Dalam tradisi lisan, ia bukan sekadar boneka permainan, melainkan simbol hubungan manusia dengan dunia gaib. Hingga kini, sosoknya tetap menjadi bagian dari ritual dan kisah mistik yang diwariskan lintas generasi.
Beberapa sumber mencatat, tradisi ini telah ada sejak masa kerajaan Mataram. Nama “Towok” merujuk pada wajah yang pucat atau bersih seolah bercahaya, sedangkan “Nini” berarti perempuan tua atau figur leluhur.
Meski berwujud boneka, masyarakat Jawa meyakini bahwa Ninik Towok bisa “dihidupkan” melalui ritual tertentu.
Dari Upacara Ritual hingga Cerita Modern

Boneka Ninik Towok dibuat dari bahan-bahan alami: tempurung kelapa untuk kepala, rangka bambu sebagai tubuh, lalu dihias dengan kain, baju wanita, dan selendang. Tradisi ini dulu digunakan dalam upacara untuk memohon hujan, mencari benda hilang, atau berkomunikasi dengan roh leluhur.
Dalam beberapa daerah, prosesi itu dilakukan di bawah cahaya bulan purnama dengan mantra dan musik tradisional yang berirama monoton.

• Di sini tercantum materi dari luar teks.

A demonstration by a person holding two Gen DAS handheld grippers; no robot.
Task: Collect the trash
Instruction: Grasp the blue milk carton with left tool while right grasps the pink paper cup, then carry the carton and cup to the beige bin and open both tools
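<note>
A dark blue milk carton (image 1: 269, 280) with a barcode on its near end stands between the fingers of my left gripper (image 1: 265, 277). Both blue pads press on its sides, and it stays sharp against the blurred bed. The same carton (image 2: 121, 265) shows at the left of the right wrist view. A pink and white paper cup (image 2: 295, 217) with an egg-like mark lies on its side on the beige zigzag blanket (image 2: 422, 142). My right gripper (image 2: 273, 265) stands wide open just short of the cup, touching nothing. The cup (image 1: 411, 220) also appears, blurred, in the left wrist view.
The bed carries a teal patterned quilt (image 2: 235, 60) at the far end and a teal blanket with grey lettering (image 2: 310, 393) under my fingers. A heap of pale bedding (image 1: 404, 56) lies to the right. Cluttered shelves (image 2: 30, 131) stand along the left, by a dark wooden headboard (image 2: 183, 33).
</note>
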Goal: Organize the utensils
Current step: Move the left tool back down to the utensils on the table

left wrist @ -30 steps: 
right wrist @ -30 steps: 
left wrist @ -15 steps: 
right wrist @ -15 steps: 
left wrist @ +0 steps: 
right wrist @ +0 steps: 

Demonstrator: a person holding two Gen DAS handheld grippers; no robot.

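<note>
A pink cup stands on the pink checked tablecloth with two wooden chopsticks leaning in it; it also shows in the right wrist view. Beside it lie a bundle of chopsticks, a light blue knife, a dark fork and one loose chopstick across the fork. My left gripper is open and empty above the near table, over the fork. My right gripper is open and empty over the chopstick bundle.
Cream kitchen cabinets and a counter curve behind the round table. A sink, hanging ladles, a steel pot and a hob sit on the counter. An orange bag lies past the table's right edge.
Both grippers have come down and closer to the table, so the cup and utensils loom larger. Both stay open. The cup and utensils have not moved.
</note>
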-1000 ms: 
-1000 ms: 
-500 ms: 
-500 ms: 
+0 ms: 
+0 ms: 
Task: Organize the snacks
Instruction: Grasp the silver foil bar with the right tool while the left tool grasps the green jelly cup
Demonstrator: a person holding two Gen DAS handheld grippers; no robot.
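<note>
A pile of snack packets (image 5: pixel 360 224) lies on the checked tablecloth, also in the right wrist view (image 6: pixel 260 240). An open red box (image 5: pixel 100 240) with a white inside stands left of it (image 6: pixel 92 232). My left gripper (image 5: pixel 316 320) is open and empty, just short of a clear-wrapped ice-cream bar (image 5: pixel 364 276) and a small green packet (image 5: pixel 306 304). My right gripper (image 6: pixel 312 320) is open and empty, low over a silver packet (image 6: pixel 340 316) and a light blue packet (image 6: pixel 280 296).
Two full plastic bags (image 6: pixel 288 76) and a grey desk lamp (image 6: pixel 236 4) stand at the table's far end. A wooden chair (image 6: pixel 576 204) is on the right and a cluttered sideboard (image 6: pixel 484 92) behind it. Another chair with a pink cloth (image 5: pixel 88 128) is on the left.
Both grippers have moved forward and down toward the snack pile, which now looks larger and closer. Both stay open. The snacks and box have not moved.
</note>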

Seiring waktu, makna sakralnya bertransformasi. Kini, Ninik Towok lebih sering ditampilkan sebagai bagian dari pertunjukan budaya atau ritual simbolik.
Di sejumlah desa budaya di Yogyakarta dan Jawa Tengah, boneka ini menjadi bagian dari atraksi wisata spiritual yang menarik minat banyak pengunjung.
Legenda yang Beradaptasi dengan Zaman
Popularitas Ninik Towok kembali mencuat ketika kisahnya diangkat ke layar lebar lewat film horor berjudul “Nini Thowok” pada 2018.
Film tersebut menggambarkan bagaimana tradisi lama dan kepercayaan lokal berpadu dalam kisah mistik modern. Lokasi pengambilan gambarnya meliputi Yogyakarta, Solo, dan Klaten—daerah yang dikenal lekat dengan budaya kejawen.
Meski sebagian orang menganggapnya sekadar mitos, Ninik Towok tetap menjadi simbol kearifan lokal Jawa. Ia mengingatkan bagaimana masyarakat dahulu melihat dunia spiritual sebagai bagian dari keseharian.
Kini, kisah itu bertahan bukan karena rasa takut, melainkan rasa hormat terhadap akar budaya yang tak lekang waktu.